The St. Olaf Choir and its founding conductor, F. Melius Christiansen
In my “Music and Identity in the Americas” course, we spent time last week thinking about the role of music in religious practices, with a specific focus on how these contexts shape personal perceptions of identity and belonging. It is tricky territory for me, a musician and music scholar whose identity was shaped profoundly by a religious tradition he fully rejected as an adult. The hymns of the Lutheran Book of Worship tear at my heart, triggering long “resolved” trauma in that weird, comfortable way that sensory memory can do.
My first foray into higher education, though, showed me a different kind of religious community, using much of the same music. For me, the damage had been done at that point, so even with the smiles and literal hand-holding that accompany the musical culture of Luther College and its particular immigrant tradition, singing in those choirs still hurt, even while their undeniable beauty moved me. It did not hurt all of my friends and classmates in the same way. It comforted many of them and produced a truly enviable community. My experience was deeply emotional, both soothing and torturing. It never included community (I found that elsewhere).
The Scandinavian-American Lutheran choral tradition is distinct. Some of the intricacies and differences between its unique ethos and that of other choral music can be difficult to describe. They have to be experienced. Any singer taught in that tradition learns the primacy of blending, not sticking out, but contributing to a mass sound. Some choirs hold hands, both as a physical means of demonstrating community, but also as a way to communicate with a singer’s neighbor. Sometimes, choirs organize singers in mini-choirs, individuals of different voice parts standing next to each other, rather than in larger sections. This configuration is not exclusive to the Scandinavian-American tradition, but it is pronounced in it. This contributes to both a sense of community and individual responsibility. A singer can’t simply try to match pitch with the person next to them. They have to sing in harmony, in both the literal and figurative senses.
I dropped out of Luther College for a number of reasons, but I was there long enough to absorb and love that musical tradition, a tradition that, at that time, I simply could not remove from the church, which had caused enormous harm in my life and the lives of many people I loved. That love of a thing that didn’t love me back is why I often find myself listening to choral music—not just any choral music, but specifically Scandinavian-American choral music. It is one of the musical canons that routinely soothes me. I think I need the contradiction.
I now find myself teaching about music and culture at Augsburg University, an institution whose history connects it directly to that very tradition. This means I had to talk about F. Melius Christiansen, founder of the St. Olaf College Choir and cultural father of the Norwegian-American choral sound. Some of my best memories of choral singing involved his exceptionally thoughtful but gorgeous arrangements of those Lutheran hymns.
My unceremonious dropping out of college meant I would never be in the Luther College Nordic Choir, but hearing them sing Christensen’s music drops me right smack back in that Iowa cornfield.
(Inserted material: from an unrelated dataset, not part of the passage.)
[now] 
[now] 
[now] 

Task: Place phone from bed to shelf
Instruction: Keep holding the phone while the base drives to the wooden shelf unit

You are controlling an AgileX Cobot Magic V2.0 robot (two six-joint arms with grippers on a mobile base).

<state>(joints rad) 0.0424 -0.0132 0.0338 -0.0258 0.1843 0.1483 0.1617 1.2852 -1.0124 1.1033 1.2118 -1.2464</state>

One of several tasks confronting me last week was to find ways to encourage my students to engage in the contradictions. Some of the most beautiful things in the world can be the most painful. Understanding how that occurs in one’s own life can help show how different combinations of experience, tradition, and community might affect others.
In many ways, the intersection of musical practices and history provides emotional insights that can be healing personally, while generating empathy for those histories and practices that are not our own. The particular choral tradition in which I was briefly trained sat a little off-kilter upon that intersection. Close to my heritage and personal experience, but enough removed that I was always an interloper. That is probably the point, though. To be in community is to be an individual in community. As I often tell my students, the quest for pure, authentic experience always leads to a dead-end. That’s a whole other discussion, but it is one that enables the contradictions of cultural practice to be productive, not simply frustrating. It is what enables an incomplete but functional repair of broken cultural connections. And that tenuous, reparative intersection is a good site from which to develop empathy.